Paper Structure (11 sections, 4 equations, 5 figures, 6 tables)

This paper contains 11 sections, 4 equations, 5 figures, 6 tables.

Figures (5)

  • Figure 1: The illustration of the motivation of our work. Left: Our mask-preserved attribute editing pipeline generates testing images with various attribute changes for evaluating the robustness of segmentation methods to attribute variations. Right: The average performance drop of segmentation models on our generated data, shows the sensitivity to different types of attribute variations.
  • Figure 2: The illustration of our mask-preserved attribute editing pipeline. (1) We construct the Attribute Set which defines local and global variations. (2) We edit real images with different attribute variations with the collaboration of the large language model and diffusion model. (3) The robustness of segmentation models can be evaluated on the edited images against various types of attribute variations.
  • Figure 3: The illustration of block in our method.

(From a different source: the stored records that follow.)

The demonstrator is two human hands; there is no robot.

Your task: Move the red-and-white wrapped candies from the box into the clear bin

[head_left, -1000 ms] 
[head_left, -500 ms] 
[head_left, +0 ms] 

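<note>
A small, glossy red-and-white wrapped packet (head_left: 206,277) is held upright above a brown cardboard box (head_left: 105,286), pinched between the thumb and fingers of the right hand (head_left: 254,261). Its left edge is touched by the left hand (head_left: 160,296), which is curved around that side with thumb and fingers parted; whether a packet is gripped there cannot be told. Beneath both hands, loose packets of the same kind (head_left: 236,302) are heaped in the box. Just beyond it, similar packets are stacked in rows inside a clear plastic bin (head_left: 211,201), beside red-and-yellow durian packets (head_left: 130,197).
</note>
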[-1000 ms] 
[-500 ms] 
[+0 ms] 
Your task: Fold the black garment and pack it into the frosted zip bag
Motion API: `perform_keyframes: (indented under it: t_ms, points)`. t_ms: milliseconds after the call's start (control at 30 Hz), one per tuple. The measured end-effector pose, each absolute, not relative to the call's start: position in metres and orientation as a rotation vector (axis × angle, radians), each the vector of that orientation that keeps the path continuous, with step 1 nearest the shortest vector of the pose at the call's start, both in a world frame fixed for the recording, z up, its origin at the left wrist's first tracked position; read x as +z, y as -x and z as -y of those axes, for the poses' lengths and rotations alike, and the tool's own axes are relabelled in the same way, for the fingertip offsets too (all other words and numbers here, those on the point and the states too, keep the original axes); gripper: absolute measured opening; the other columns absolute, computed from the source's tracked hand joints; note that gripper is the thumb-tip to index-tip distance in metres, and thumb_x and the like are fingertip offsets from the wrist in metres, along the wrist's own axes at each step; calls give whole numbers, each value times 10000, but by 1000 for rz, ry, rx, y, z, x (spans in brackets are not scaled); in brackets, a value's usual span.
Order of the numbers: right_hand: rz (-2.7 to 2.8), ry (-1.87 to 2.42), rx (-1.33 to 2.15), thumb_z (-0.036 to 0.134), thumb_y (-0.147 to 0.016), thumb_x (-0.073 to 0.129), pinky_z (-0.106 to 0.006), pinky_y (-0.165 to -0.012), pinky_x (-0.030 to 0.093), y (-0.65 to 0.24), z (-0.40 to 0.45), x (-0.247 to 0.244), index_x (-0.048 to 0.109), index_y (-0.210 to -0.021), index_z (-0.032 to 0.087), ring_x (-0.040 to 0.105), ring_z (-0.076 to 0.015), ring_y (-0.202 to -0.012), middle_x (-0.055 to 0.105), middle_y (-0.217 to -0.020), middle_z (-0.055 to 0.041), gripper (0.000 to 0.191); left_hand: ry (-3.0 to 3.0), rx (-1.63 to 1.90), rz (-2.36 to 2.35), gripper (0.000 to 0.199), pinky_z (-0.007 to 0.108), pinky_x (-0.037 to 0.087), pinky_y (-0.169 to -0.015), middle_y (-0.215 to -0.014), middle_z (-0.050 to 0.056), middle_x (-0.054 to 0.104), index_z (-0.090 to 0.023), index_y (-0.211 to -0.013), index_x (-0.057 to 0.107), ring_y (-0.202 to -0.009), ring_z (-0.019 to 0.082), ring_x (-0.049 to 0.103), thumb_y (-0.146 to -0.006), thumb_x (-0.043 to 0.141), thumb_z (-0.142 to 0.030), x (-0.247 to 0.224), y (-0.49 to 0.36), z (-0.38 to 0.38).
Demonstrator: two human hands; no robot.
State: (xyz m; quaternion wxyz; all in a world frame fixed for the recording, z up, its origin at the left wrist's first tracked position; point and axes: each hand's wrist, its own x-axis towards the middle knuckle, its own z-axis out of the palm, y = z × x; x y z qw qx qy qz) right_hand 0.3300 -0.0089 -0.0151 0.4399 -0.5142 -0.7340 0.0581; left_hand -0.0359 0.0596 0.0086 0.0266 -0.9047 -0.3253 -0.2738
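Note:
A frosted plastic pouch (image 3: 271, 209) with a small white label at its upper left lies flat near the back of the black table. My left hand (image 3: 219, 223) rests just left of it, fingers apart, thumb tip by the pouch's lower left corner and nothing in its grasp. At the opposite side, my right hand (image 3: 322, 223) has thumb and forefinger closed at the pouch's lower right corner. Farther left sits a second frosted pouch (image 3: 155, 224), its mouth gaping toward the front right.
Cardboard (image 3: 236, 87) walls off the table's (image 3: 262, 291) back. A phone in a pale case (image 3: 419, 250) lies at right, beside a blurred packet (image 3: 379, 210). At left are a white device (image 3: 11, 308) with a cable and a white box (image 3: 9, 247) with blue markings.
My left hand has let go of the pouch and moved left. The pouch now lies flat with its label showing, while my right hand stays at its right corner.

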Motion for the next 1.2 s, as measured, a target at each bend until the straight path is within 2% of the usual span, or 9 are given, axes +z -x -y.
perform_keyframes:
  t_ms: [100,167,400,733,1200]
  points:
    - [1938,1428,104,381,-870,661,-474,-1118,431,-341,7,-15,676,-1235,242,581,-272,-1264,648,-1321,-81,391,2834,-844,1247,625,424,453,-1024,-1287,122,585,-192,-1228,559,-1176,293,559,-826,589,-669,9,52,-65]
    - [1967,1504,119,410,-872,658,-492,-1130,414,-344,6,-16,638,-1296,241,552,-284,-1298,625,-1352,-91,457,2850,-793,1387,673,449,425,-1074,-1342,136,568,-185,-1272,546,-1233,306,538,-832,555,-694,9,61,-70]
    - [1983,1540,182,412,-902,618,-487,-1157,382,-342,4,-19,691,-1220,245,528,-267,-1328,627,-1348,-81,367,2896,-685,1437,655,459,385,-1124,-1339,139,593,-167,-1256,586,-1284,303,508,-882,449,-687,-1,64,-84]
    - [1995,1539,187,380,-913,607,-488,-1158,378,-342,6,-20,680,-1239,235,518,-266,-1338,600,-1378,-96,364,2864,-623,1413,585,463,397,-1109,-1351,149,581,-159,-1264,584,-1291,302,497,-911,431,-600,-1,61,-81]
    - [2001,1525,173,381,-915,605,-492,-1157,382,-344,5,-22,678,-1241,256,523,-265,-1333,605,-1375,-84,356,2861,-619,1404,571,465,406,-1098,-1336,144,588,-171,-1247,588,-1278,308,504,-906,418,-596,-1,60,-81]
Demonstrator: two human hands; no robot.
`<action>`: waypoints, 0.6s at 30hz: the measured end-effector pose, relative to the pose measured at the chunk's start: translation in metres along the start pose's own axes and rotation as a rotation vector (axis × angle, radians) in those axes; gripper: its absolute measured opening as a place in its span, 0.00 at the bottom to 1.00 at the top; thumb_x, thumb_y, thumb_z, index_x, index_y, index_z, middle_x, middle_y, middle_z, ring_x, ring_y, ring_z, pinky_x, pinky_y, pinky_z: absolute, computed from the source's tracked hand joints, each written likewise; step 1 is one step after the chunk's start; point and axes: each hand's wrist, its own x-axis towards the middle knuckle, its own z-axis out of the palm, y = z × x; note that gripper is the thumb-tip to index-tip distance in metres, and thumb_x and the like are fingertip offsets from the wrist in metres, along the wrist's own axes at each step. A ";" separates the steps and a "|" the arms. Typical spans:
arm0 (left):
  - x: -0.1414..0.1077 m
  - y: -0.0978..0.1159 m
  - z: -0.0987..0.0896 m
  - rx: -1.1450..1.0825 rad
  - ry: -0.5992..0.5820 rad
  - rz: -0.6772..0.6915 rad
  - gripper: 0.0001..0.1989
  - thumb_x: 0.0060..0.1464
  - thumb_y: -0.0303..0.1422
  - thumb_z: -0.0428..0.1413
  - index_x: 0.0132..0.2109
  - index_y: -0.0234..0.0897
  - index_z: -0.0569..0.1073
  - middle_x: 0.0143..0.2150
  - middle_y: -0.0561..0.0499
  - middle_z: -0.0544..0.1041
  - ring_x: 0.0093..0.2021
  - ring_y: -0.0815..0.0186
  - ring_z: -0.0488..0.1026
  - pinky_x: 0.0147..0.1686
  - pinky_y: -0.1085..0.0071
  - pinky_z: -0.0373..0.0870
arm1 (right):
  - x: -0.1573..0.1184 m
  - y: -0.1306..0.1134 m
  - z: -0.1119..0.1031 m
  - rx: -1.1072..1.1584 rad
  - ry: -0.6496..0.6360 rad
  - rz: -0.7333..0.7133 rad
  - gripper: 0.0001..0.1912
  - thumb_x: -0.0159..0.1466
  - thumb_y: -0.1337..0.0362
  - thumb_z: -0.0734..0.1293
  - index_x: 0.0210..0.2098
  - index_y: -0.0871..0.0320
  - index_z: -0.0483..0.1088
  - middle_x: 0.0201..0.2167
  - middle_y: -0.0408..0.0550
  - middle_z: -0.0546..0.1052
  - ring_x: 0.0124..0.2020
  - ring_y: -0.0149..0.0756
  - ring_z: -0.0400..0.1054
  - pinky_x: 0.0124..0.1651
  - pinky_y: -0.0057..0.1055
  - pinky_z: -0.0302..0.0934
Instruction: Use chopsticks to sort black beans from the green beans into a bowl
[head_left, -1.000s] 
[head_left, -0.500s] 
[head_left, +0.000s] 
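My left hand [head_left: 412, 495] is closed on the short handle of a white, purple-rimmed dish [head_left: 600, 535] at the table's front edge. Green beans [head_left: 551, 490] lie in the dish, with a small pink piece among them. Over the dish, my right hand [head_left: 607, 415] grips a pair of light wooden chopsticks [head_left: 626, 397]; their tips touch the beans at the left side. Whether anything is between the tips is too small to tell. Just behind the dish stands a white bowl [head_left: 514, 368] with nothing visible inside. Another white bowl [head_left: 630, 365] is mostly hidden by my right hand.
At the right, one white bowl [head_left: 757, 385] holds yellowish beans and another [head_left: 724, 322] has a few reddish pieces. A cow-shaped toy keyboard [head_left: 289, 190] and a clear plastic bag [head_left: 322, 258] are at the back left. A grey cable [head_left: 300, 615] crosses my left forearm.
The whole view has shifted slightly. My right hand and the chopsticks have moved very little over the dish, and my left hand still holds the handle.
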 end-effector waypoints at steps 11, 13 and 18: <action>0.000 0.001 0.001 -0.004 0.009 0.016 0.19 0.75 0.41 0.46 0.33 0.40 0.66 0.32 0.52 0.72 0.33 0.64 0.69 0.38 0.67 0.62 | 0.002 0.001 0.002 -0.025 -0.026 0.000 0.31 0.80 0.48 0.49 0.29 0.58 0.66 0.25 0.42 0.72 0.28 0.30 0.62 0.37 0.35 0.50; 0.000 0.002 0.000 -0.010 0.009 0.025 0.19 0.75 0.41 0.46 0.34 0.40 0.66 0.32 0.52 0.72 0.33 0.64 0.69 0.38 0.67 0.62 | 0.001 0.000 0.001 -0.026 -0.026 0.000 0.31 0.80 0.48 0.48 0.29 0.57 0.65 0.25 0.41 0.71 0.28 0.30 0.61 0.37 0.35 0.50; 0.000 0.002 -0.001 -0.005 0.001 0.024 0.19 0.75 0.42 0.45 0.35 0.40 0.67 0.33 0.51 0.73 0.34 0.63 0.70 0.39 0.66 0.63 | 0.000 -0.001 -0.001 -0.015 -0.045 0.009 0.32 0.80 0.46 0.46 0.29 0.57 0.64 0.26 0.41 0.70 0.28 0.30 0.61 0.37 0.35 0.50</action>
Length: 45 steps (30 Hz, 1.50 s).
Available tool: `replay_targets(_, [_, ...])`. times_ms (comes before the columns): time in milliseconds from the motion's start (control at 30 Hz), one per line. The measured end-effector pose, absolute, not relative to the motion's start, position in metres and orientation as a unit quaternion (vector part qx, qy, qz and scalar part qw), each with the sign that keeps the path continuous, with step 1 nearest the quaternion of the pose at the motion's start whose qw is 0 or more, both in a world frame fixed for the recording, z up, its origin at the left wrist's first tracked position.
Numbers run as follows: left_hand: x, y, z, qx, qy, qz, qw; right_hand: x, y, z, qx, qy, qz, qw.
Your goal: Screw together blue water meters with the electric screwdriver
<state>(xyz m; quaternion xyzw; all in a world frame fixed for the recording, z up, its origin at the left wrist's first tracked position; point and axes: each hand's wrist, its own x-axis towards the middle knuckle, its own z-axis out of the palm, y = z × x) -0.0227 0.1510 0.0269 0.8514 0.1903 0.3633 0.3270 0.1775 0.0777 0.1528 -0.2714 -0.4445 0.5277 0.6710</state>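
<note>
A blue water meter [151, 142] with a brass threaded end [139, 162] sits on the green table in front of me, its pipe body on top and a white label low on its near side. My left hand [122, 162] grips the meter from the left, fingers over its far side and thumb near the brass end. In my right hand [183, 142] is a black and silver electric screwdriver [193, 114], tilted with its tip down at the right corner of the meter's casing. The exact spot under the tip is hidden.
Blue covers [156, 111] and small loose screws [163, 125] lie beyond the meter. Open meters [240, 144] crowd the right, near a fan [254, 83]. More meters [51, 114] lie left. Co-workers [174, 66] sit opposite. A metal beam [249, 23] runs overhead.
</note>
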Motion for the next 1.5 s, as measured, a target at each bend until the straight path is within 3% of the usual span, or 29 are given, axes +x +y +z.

Our attention mechanism utilizes an object mask to rectify attention maps in self-attention and cross-attention layers. We adopt ControlNet block controlnet to further restrict the semantic layout.
  • Figure 4: Average mIoU ($\uparrow$) of all segmentation methods under the combination of two different attribute variations.
  • Figure 5: Qualitative comparison of edited images. Left: Manipulating object color in Pascal VOC pascal. Right: Changing to snowy day in Cityscapes cityscapes. Our method achieves the best performance in structure preservation and object consistency.